Women in sport suffer a severe lack of representation. Just 7% of sports media coverage is devoted to women’s sport and it receives a microscopic 0.4% of all commercial investment, despite 60% of sports fans say they would like to see more women’s sport on TV. This leads to a lack of female sporting role models.

However, when women in sport are represented in the media, they are scrutinised for their appearance. It’s telling that just one month before London 2012, The Telegraph published a piece entitled “Olympic athletes: These women are in perfect condition, so why call them fat?”

In wider society, the portrayal of women exercising is much worse. The media regularly annotates celebrity cellulite or sweat with a ‘circle of shame’, and commonly used societal terms are damaging, too. If a woman is good at a sport, she might find herself labelled ‘butch’; if she is just starting out, she exercises ‘like a girl’. There is seemingly no way to win.

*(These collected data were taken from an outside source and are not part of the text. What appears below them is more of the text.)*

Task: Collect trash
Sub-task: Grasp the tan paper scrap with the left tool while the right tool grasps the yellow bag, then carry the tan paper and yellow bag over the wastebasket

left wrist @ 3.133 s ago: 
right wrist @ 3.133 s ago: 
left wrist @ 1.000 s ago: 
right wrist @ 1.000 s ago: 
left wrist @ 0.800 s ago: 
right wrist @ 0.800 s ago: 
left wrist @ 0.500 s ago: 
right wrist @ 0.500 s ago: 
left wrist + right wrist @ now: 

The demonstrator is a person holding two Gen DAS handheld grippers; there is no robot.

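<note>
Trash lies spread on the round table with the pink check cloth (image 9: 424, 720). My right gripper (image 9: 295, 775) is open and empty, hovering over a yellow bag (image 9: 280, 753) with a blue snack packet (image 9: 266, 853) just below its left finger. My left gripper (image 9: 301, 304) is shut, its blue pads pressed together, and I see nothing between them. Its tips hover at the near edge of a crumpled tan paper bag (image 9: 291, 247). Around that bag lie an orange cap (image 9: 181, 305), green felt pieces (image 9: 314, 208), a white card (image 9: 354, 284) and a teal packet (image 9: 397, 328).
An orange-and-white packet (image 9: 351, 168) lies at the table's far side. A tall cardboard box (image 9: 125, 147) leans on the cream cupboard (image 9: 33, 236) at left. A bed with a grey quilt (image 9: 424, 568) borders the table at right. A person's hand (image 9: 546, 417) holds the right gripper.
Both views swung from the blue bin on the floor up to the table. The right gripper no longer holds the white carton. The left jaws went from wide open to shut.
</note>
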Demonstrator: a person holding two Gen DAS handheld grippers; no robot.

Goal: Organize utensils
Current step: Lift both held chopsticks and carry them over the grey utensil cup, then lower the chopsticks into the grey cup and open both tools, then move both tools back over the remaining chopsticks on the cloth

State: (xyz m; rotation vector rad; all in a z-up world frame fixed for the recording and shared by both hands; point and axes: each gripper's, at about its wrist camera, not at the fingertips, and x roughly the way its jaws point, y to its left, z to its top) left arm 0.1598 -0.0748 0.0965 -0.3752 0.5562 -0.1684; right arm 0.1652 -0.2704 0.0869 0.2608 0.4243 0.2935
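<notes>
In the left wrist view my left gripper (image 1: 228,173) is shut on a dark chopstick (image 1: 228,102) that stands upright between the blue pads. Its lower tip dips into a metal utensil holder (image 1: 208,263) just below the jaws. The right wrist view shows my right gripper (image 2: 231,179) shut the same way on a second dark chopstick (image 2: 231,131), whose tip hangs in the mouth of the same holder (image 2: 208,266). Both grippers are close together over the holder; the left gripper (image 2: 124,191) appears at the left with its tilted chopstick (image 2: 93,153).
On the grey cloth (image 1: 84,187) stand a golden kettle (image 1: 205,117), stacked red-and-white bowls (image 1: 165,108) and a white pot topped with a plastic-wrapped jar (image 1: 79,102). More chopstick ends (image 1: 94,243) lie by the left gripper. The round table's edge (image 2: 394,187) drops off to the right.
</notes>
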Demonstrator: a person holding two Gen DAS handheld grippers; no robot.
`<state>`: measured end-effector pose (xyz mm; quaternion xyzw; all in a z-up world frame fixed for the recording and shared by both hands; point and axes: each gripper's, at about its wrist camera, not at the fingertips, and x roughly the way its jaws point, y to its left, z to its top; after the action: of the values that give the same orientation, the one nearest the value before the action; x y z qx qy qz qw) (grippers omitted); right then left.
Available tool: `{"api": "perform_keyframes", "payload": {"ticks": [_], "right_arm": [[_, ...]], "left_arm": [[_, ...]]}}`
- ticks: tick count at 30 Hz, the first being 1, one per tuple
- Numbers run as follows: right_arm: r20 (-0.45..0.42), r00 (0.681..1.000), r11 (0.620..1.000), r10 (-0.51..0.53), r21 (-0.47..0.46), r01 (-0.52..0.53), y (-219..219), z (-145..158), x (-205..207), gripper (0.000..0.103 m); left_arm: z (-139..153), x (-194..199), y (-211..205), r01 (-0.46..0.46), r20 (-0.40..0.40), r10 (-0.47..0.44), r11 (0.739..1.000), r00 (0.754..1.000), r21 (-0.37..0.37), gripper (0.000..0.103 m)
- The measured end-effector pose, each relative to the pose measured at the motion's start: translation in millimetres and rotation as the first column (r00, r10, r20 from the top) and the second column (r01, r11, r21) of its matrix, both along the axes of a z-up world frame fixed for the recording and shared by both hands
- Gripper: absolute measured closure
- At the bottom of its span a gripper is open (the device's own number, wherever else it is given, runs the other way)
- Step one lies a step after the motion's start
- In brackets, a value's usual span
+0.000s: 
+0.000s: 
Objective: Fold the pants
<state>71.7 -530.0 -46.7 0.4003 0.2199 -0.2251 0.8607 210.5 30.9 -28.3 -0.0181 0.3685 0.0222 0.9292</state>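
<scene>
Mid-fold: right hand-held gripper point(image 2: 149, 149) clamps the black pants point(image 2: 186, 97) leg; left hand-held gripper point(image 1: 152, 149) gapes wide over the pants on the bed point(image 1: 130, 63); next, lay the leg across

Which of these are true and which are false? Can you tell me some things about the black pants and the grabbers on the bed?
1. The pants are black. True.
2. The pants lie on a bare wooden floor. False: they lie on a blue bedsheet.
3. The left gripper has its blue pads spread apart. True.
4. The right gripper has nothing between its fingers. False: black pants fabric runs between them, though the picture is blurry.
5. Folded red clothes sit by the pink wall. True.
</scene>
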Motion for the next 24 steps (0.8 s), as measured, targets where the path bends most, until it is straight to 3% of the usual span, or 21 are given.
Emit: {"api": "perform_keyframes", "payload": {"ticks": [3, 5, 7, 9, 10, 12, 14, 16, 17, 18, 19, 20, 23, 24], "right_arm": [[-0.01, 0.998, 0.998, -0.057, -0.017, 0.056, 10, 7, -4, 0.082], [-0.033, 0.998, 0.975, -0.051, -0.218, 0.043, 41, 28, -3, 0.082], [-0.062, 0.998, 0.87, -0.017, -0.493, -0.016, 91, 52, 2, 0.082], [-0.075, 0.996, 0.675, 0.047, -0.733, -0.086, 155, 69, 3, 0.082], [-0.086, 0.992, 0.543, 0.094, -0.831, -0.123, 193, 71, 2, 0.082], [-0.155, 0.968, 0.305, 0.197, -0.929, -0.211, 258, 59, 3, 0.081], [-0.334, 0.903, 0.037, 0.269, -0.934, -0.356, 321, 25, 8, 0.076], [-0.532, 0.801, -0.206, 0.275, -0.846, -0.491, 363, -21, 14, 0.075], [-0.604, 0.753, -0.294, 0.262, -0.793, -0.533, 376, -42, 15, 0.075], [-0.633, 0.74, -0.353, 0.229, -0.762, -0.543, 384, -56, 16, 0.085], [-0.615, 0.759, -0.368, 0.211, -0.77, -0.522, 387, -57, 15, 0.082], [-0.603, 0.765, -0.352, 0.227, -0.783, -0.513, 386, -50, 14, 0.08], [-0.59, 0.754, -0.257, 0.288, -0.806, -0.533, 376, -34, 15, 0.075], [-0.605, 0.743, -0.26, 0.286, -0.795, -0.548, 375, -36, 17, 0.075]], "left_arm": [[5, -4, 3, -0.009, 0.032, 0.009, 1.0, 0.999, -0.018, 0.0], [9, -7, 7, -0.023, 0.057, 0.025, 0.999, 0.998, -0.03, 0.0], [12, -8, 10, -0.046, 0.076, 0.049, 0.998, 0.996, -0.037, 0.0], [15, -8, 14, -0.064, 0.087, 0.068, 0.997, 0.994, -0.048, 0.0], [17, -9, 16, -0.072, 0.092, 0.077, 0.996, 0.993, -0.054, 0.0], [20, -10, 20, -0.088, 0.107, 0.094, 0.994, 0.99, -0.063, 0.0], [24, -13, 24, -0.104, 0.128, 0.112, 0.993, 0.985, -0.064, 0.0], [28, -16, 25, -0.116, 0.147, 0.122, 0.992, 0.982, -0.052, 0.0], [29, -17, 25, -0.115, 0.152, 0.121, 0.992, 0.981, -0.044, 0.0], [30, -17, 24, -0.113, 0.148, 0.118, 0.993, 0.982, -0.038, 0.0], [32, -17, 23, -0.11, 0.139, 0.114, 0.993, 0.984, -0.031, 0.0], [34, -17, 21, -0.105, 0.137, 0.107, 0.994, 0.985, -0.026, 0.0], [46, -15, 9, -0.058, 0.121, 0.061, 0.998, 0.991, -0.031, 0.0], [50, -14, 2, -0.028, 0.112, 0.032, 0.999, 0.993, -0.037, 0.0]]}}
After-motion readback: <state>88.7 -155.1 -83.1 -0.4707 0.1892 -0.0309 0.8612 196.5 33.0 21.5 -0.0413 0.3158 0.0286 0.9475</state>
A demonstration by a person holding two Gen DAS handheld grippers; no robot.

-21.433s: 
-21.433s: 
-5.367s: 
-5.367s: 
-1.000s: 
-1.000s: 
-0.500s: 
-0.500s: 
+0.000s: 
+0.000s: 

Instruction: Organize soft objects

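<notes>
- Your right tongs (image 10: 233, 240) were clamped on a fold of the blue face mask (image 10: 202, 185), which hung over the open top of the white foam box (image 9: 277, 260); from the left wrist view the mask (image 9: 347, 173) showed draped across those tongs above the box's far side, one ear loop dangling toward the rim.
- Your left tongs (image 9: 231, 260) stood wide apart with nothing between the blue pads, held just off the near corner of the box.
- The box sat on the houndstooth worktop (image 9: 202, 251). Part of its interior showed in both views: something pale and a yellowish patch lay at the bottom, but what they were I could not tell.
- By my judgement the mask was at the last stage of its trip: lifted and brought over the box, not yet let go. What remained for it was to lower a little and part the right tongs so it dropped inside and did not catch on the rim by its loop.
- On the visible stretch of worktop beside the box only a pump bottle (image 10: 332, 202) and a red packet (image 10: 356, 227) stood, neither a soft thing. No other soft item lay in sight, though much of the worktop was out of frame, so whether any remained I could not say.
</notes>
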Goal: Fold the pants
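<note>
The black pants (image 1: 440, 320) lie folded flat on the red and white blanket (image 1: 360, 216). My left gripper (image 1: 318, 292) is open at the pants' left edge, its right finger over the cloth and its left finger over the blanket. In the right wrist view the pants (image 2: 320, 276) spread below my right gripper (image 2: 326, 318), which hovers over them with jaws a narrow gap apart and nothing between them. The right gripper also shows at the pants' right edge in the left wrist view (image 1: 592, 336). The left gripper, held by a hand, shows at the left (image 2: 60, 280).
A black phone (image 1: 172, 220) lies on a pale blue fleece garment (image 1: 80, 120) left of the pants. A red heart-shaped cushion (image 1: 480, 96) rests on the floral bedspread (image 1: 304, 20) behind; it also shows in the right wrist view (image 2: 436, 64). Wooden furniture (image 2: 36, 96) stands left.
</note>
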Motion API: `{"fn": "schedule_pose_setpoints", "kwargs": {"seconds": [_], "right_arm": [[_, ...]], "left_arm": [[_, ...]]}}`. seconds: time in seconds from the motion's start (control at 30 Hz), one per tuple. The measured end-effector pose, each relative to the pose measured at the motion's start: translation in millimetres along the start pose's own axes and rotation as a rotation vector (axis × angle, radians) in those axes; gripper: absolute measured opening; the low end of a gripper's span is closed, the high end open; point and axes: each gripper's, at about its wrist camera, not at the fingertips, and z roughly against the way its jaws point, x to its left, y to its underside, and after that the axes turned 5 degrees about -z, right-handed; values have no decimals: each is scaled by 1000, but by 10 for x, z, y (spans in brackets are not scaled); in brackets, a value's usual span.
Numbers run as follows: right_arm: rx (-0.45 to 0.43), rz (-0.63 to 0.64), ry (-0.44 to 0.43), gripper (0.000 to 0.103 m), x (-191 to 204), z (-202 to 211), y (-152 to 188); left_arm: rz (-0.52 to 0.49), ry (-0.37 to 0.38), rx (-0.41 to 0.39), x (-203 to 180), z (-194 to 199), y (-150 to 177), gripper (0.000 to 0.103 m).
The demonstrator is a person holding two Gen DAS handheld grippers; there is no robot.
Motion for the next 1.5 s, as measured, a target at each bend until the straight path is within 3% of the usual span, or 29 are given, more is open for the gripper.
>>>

Our campaign aims to change the written and visual language around women and exercise, paint a realistic picture of being active and make it widely accepted for women to feel confident when doing so.

Strategy

Fear of judgement was stopping women from exercising, so our task was one of liberation. To free women from the judgements that were holding them back, we had to ensure our campaign would tackle the negative societal influences surrounding them. The women we were trying to encourage felt exercise was a clique they simply didn’t belong to. From this we identified three key strategic requirements.

Firstly, reality was key. The toned, retouched models seen in gym posters or sports advertising were actively putting women off exercise: to our audience they felt like an unattainable misrepresentation of what exercise is, in reality. Women sweat, body parts jiggle, and cellulite is natural, yet none of this is ever acknowledged in mass media without scrutiny or sexualisation.

Secondly, the creative needed to move away from what the health and fitness sector viewed as ‘motivational’. Typically in this area, motivation is exclusive to achievement, competition or weight-loss, but feisty lines about PBs, winning or getting a ‘beach body’ were discouraging women. Our campaign needed to show that the inspiration to exercise could come from anywhere, and make an “I don’t give a damn” confidence the source of universal motivation.

Finally, our campaign needed to empathise with women, not preach from a brand pedestal. It was vital that our creative showed an understanding that the barrier women were facing was an effect of how society portrays them.

For Sport England – the Government agency for grassroots sport - this brief was of huge strategic importance. While it had funded many grassroots projects for women , this would be its first ever fully integrated marketing and communications campaign. Its brief asked for brave, disruptive creative that would be “inclusive, sensitive, real, inspiring”. The above principles and the end result deliver against all four of these requirements.